Vue de Kinshasa, capitale de la RDC.
© Wikimedia/Moyogo

L'Institut national des arts (INA) de Kinshasa a fêté mardi 5 décembre ses cinquante ans d'existence. Un concert exceptionnel a été organisé à l'Institut culturel français. L'occasion pour les responsables de cette institution de revenir sur son parcours.

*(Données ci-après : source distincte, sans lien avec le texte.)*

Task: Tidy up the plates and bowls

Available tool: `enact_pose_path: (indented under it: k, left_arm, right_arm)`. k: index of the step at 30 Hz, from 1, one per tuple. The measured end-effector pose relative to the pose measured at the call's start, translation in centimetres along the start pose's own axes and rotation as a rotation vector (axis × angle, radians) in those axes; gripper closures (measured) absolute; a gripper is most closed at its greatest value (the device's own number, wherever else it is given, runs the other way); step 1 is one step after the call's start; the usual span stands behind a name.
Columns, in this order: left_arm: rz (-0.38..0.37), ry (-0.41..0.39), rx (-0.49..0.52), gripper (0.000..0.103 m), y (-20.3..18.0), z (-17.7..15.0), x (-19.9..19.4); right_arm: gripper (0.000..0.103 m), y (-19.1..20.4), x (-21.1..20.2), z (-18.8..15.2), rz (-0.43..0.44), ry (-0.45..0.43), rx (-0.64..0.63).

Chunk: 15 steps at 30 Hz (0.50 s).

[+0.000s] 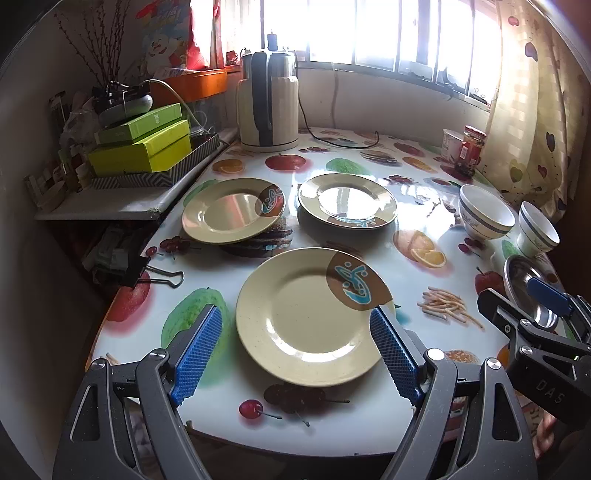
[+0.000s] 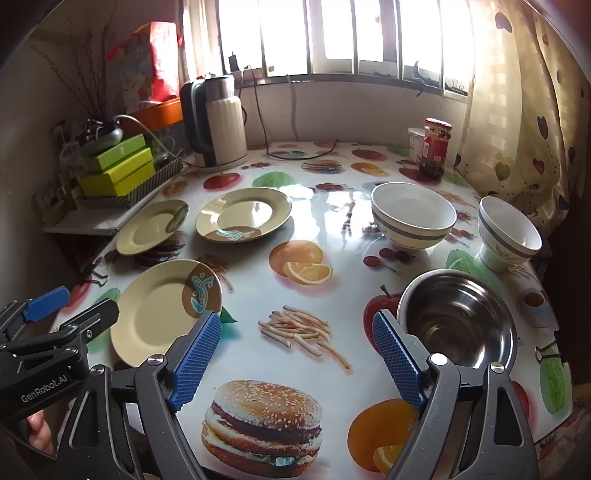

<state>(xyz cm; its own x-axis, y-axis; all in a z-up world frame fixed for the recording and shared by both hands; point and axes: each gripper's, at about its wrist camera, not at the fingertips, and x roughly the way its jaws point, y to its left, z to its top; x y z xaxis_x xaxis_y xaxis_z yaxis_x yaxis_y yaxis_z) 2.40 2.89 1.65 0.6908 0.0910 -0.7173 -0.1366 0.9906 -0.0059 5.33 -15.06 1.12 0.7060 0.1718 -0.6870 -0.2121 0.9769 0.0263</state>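
Both grippers hang released, the left gripper (image 1: 295, 332) straddling the near plate (image 1: 306, 317) to lift it, the right gripper (image 2: 295, 332) beside the steel bowl (image 2: 458, 317).

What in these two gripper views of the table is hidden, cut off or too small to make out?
- Steel bowl: left wrist view, partly hidden by the right gripper.
- Jar label: right wrist view, print too small to read.
- Near plate: right wrist view, lower left edge covered by the left gripper.
- Window: both views, outside washed out by glare.
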Motion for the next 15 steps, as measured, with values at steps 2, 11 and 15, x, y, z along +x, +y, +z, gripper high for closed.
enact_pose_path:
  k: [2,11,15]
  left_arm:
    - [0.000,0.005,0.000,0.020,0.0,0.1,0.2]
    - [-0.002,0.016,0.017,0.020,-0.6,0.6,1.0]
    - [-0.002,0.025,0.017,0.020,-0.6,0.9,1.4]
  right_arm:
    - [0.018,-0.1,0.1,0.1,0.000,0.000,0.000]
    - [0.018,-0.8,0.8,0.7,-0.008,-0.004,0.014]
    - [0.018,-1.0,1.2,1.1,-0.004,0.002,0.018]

C'est avec beaucoup de fierté que le professeur Yoka Lye Mudaba parle de l’Institut national des Arts (INA). « C’est la seule institution de formation technique et artistique supérieure en Afrique centrale dans le domaine du patrimoine culturel immatériel, c’est-à-dire les arts de la scène, les arts de la parole, la musique, mais aussi en appoint, nous avons la gestion des entreprises culturelles », explique-t-il.

Que dire alors des cinquante ans d'existence de l'institution. Selon le directeur général de l'INA, cet établissement a été de tous les grands événements, entre autres le cinquantenaire de l'Indépendance de la RDC et le quatorzième sommet de la Francophonie.

Cultrana, site mythique

Mais l'INA a aussi vécu des moments creux. En 1988, le site mythique Cultrana, sur le pont Kasa-Vubu, a été détruit au profit de la construction du stade des Martyrs. Yoka Liye Mudaba est encore inconsolable. Pour lui, Cultrana était tout un symbole : « Sur le pont Kasa-Vubu, Cultrana c’est la culture traditionnelle négro-africaine. L’INA est partie de cette idée-là en 1967 et automatiquement après, on a créé le théâtre national »

Le cinquantenaire de l'INA a été célébré mardi soir à la Halle de la Gombe, avec un mélange de musique de chambre et de rumba congolaise, comme pour rappeler qu'au début, c'était le Conservatoire national de musique et d'arts dramatiques.